I’m listening to the Unbelievable? podcast replay of the discussion with Holly Ordway & Laura Miller: A convert and skeptic in Narnia. As always, I find the conversation on the Unbelievable! podcast intriguing and thought provoking, as the podcast usually engages people on opposite ends of the thought spectrum.
Holly Ordway and Laura Miller had similar experiences in reading the Chronicles of Narnia by CS Lewis. They read them as young children and loved the books purely for the fantasy. When they were older and discovered that the books had fairly obvious Christian themes and symbolism, they felt betrayed.
Laura Miller explained here sense of betrayal in that the fantasy world as she imagined it turned out not to be what she thought. The discovery left her feeling like she was on the outside looking in.
As I think about it, the allure of the Chronicles of Narnia is exactly the sense of being on the inside, of discovering a world through the back of an ordinary wardrobe that is unknown and unseen by adults. As a child, nothing quite intrigues like a secret adventure found in your own house that is unknown by your parents.
The experience of finding a whole new world quite by accident, and in a wardrobe that has been in your own house all along, is a fantastical and intimate experience for any child. That intimacy, perhaps, is what gave way to the feeling of betrayal.
The discovery of the Christian symbolism, allegory, and themes “hidden” in the Chronicles of Narnia may have seemed like the unveiling a secret behind the secret world she loved for its own sake. The secret that lured her in as an unwitting child was betrayed by a secret behind the secret that left her feeling that she was not as intimate with the fantasy as she thought.
The secret behind the secret turns the story on its head. The secret, the real secret, was hidden from them.
It’s almost like the experience of losing one’s innocence. In a moment, the childlike naivete is forever undone. A person will never be the same. Those books can never be approached the same way again. The magic is lost.
I am reminded of a series of dreams I had as a child. I had a dream one night in which I held on to Silly Putty, and some combination of the Silly Putty in my hand and my wishing allowed me to fly. It was the most exhilarating dream I ever had. It seemed real, and the realness of it lingered after I woke.
I had the same dream the next night, but I became more aware of the fact that I didn’t know how it worked. I was still able to fly, but the sense of me not knowing the magic behind the flying haunted me.

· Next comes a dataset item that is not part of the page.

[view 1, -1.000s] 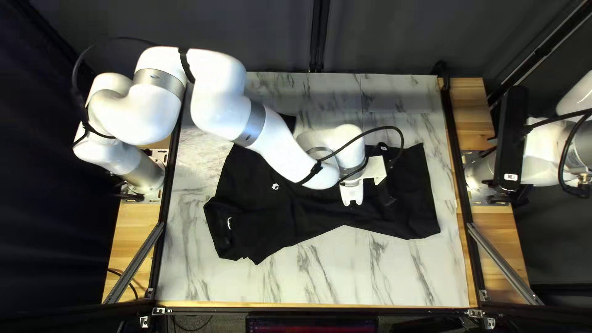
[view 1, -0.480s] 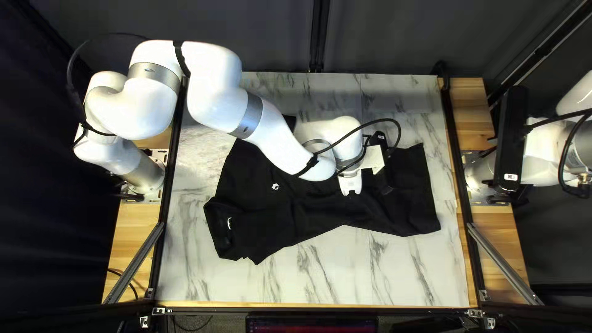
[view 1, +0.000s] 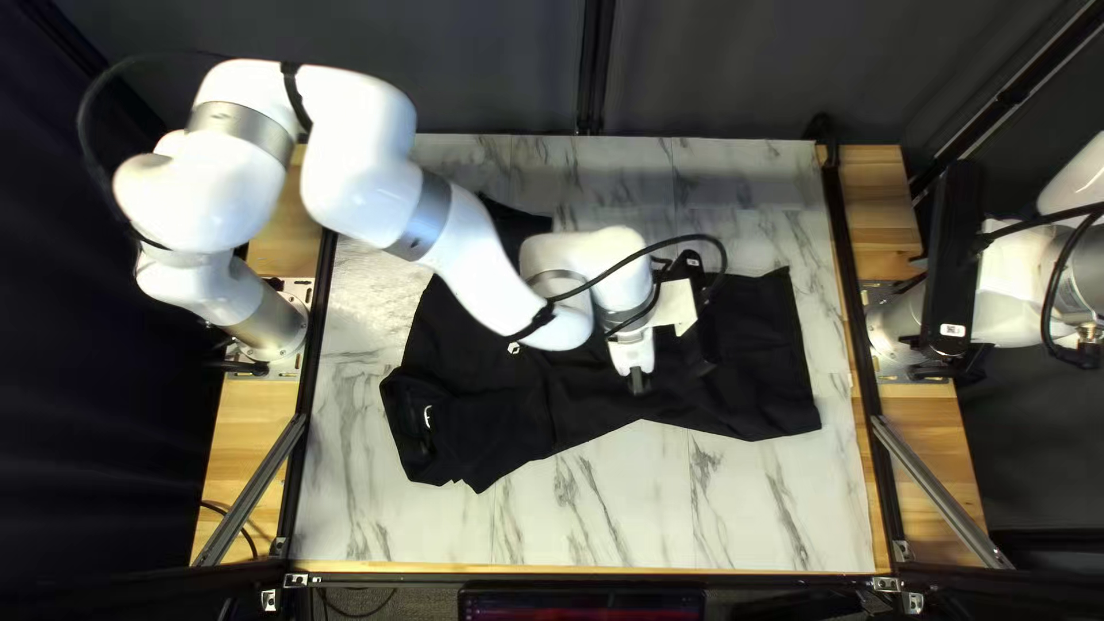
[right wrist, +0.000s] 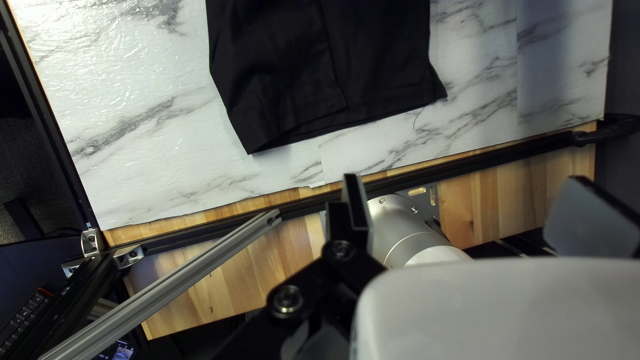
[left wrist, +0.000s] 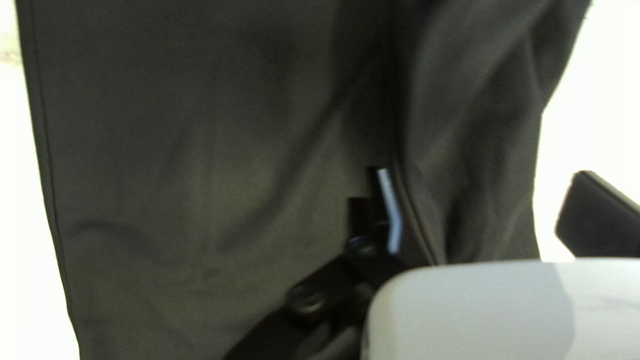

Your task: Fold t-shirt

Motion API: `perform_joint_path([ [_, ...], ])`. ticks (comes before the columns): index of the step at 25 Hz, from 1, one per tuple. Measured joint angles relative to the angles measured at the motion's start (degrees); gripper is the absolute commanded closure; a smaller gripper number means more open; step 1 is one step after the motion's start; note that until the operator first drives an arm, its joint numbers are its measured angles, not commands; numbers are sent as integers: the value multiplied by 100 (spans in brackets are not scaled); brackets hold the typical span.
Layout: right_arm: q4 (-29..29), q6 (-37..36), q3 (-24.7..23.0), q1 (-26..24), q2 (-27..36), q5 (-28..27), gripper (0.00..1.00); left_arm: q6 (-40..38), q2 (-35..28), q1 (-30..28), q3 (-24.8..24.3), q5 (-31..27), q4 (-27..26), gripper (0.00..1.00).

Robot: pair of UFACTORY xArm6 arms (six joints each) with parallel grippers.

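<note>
Black t-shirt (view 1: 495, 397) beneath the left hand (view 1: 668, 373) (fingers spread wide) and out to either side

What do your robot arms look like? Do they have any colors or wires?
My left arm is smooth and white, with rounded bends, a silver ring and black straps. My right arm is white and silver. Both have black wires. My left tool and right tool each have two dark fingers.
</note>
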State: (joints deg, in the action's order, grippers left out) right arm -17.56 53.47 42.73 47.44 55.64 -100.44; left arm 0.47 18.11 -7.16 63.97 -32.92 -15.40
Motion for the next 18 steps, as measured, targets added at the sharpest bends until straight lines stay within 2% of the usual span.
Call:
perform_joint_path([
  [5,0,0,0,0,0,0,0,-655,-1089,-307,-1252,17,363,0],
  [8,0,0,0,0,0,0,0,-1429,-1866,-658,-2066,-102,800,0],
  [11,0,0,0,0,0,0,0,-2168,-2461,-1086,-2646,-399,1203,0],
  [14,0,0,0,0,0,0,0,-2692,-2860,-1506,-3045,-744,1409,0],
  [18,0,0,0,0,0,0,0,-3175,-2976,-2074,-3222,-1003,1475,0],
])
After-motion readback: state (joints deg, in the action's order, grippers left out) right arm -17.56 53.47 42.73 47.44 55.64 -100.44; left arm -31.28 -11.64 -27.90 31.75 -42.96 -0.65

The next night I had the Silly Putty in my hand, but my wishful thinking didn’t work, try as I might, to make me fly. I could not recreate the magic, and I never had another dream of flying.

I felt in my own dream experience that I had tapped into some magic quite by accident, and I could not reproduce it because I didn’t have the knowledge of the magic. In Laura Miller’s case, the discovery of the hidden secret behind the secret, the Christianity behind the secret entrance at the back of the wardrobe into another world, undid the magic for her.
She says that the world of Narnia was no longer as she imagined it when she first read the Chronicles. that knowledge was the undoing of her own understanding of that world. She could not recreate the magic. Some adult turned the lights on, and it was gone.
She says that the world of Narnia was no longer as she imagined it when she first read the Chronicles. that knowledge was the undoing of her own understanding of that world. She could not recreate the magic. Some adult turned the lights on, and it was gone.
I am putting some words to what she said, but I can feel her sense of loss. It was the same sense of loss I felt when I found that I could no longer fly.
It seems to me, however, that the experience I had is somewhat the opposite of the experience Laura Miller had, though the sense of the loss of the magic is the same. In my case, a lack knowledge about the magic flying was my undoing, or so I felt. In Laura Miller’s case, the knowledge of the Christianity behind the Chronicles of Narnia was her undoing, or so she felt.
She had developed her own image of that fantasy world of Narnia, and discovering Christian themes and allegory in the Narnian world fabric betrayed her own imagining of that world. The imaginary world she created in her own mind vanished in the light of the knowledge that the Narnian world was not quite as she imagined it.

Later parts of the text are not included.